Single by Cash Cash featuring Julia Michaels

from the album Blood, Sweat & 3 Years
- Released: September 16, 2014
- Genre: EDM; progressive house;
- Length: 3:28
- Label: Big Beat; Atlantic;
- Songwriter(s): Frisch; A. Makhlouf; J. Makhlouf; Tal Meltzer; Julia Michaels; Philip Patterson; Lindy Robbins; Linus Wiklund;
- Producer(s): Cash Cash

Cash Cash singles chronology
| "Lightning" (2014) | "Surrender" (2014) | "Untouchable" (2015) |

= Surrender (Cash Cash song) =

"Surrender" is a song by American electronic music group Cash Cash, featuring uncredited guest vocals from American singer Julia Michaels, and was released on September 16, 2014. It was included in their fourth studio album Blood, Sweat & 3 Years, released on June 24, 2016. The song went number one on dance radio and has garnered six million streams. The song sold 12,000 copies in September 2014.

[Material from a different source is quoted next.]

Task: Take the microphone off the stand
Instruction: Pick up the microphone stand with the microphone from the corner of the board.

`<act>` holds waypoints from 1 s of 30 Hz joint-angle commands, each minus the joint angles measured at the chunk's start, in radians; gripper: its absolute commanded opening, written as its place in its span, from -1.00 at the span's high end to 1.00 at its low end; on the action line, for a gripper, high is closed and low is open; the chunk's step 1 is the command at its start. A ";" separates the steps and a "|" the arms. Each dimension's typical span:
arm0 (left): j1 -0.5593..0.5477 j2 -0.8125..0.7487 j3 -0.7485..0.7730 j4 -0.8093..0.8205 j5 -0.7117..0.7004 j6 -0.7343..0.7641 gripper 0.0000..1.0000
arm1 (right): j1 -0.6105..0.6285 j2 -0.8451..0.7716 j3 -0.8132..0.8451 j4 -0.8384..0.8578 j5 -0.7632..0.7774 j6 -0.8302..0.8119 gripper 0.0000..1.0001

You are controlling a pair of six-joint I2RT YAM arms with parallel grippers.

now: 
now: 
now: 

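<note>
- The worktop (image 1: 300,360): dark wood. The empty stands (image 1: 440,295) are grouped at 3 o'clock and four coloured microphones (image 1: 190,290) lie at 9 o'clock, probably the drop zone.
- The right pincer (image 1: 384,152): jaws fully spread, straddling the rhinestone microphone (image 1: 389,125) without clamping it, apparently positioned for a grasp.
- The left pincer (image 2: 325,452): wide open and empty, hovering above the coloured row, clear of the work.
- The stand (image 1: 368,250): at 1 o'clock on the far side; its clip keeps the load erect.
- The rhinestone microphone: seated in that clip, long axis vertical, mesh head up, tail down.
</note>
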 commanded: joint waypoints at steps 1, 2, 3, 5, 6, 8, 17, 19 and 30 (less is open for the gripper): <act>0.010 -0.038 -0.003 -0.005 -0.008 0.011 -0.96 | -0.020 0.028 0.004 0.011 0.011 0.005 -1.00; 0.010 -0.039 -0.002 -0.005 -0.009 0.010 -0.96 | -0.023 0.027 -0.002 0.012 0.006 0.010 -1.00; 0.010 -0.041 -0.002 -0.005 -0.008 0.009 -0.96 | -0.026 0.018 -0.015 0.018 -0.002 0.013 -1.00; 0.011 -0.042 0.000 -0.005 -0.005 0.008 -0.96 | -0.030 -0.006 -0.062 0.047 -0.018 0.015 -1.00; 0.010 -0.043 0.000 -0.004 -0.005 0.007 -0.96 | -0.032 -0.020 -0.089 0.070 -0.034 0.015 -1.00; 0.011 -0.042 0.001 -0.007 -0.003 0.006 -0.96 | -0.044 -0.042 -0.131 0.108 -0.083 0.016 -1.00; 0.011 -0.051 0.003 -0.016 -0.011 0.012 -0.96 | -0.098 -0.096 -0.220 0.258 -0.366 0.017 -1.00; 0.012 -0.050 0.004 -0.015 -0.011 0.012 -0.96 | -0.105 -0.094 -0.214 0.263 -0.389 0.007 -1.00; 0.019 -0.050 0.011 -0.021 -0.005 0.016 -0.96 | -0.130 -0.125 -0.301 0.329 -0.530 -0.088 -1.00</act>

==Background and composition==
JP Makhlouf, one of the members of Cash Cash, said that "Working on this song brought out a lot of incredible emotions." While the title may refer to the act of giving act, Jean Paul of Cash Cash has stated that "Surrendering is usually seen as something negative or a sign of defeat, but this song shows a different side of things. Sometimes it’s the fight that kills you. Sometimes you don’t even know what you’re fighting for. Sometimes surrendering can set you free!" The track clocks at 3 minutes 28 seconds and features the vocal by Julia Michaels.

"Surrender" was promoted by the group through a Twitter campaign, #SurrenderToCashCash. The group encouraged fans to change their Twitter profile pictures to white flags to mirror the single's cover art. Fans who tweeted the hashtag may be tweeted, followed, or even have their Twitter profile "taken over" by the group.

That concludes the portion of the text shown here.